Work request
Drop every image, then reproduce the data exactly as given.

··········

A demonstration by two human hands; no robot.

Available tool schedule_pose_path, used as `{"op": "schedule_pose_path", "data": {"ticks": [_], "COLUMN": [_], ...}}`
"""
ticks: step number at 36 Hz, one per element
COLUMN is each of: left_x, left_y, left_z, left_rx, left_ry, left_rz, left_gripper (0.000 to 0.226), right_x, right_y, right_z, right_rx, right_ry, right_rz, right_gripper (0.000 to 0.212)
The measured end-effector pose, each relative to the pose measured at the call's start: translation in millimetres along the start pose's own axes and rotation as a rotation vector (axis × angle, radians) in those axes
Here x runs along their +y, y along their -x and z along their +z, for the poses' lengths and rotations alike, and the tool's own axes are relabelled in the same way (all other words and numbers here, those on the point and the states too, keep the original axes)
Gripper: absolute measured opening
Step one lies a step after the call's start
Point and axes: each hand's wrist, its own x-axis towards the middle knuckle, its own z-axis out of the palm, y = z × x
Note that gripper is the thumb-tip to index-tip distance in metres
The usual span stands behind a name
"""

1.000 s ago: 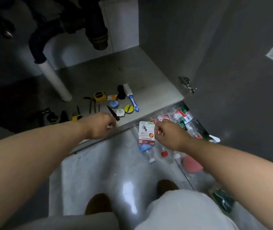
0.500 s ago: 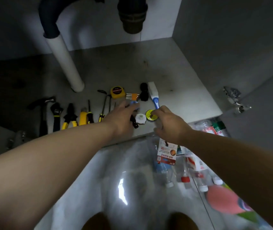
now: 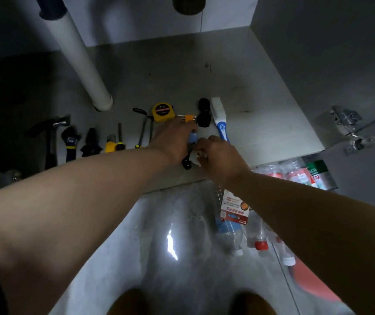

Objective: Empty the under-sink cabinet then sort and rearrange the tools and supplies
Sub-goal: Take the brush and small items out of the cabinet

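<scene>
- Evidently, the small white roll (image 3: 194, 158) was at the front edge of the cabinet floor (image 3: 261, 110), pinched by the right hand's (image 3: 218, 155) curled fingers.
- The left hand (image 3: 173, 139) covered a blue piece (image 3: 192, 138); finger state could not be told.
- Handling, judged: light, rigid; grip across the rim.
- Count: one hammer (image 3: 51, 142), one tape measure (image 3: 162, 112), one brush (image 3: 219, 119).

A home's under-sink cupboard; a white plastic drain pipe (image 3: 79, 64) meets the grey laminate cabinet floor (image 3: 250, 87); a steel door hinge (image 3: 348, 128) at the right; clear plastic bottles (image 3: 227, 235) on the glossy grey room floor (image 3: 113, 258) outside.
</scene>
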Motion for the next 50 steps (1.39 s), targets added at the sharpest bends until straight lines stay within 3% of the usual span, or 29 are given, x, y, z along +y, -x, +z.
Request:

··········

Expected answer
A demonstration by two human hands; no robot.

Available tool schedule_pose_path, used as `{"op": "schedule_pose_path", "data": {"ticks": [_], "COLUMN": [_], ...}}`
"""
ticks: step number at 36 Hz, one per element
COLUMN is each of: left_x, left_y, left_z, left_rx, left_ry, left_rz, left_gripper (0.000 to 0.226), right_x, right_y, right_z, right_rx, right_ry, right_rz, right_gripper (0.000 to 0.212)
The measured end-effector pose, each relative to the pose measured at the call's start: translation in millimetres along the start pose's own axes and rotation as a rotation vector (axis × angle, radians) in those axes
Here x runs along their +y, y along their -x and z along their +z, for the poses' lengths and rotations alike, and the tool's own axes are relabelled in the same way (all other words and numbers here, those on the point and the states too, keep the original axes)
Gripper: absolute measured opening
Step one lies a step after the call's start
Point and axes: each hand's wrist, its own x-axis towards the middle knuckle, its own z-axis out of the palm, y = z × x
Note that gripper is the thumb-tip to index-tip distance in metres
The usual span stands behind a name
"""

1.000 s ago: 
0.500 s ago: 
now: 

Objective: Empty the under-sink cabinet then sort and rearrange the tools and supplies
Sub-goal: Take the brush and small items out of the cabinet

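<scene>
- Evidently, the small white roll (image 3: 194, 158) was at the front edge of the cabinet floor (image 3: 261, 110), pinched by the right hand's (image 3: 218, 155) curled fingers.
- The left hand (image 3: 173, 139) covered a blue piece (image 3: 192, 138); finger state could not be told.
- Handling, judged: light, rigid; grip across the rim.
- Count: one hammer (image 3: 51, 142), one tape measure (image 3: 162, 112), one brush (image 3: 219, 119).

A home's under-sink cupboard; a white plastic drain pipe (image 3: 79, 64) meets the grey laminate cabinet floor (image 3: 250, 87); a steel door hinge (image 3: 348, 128) at the right; clear plastic bottles (image 3: 227, 235) on the glossy grey room floor (image 3: 113, 258) outside.
</scene>
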Motion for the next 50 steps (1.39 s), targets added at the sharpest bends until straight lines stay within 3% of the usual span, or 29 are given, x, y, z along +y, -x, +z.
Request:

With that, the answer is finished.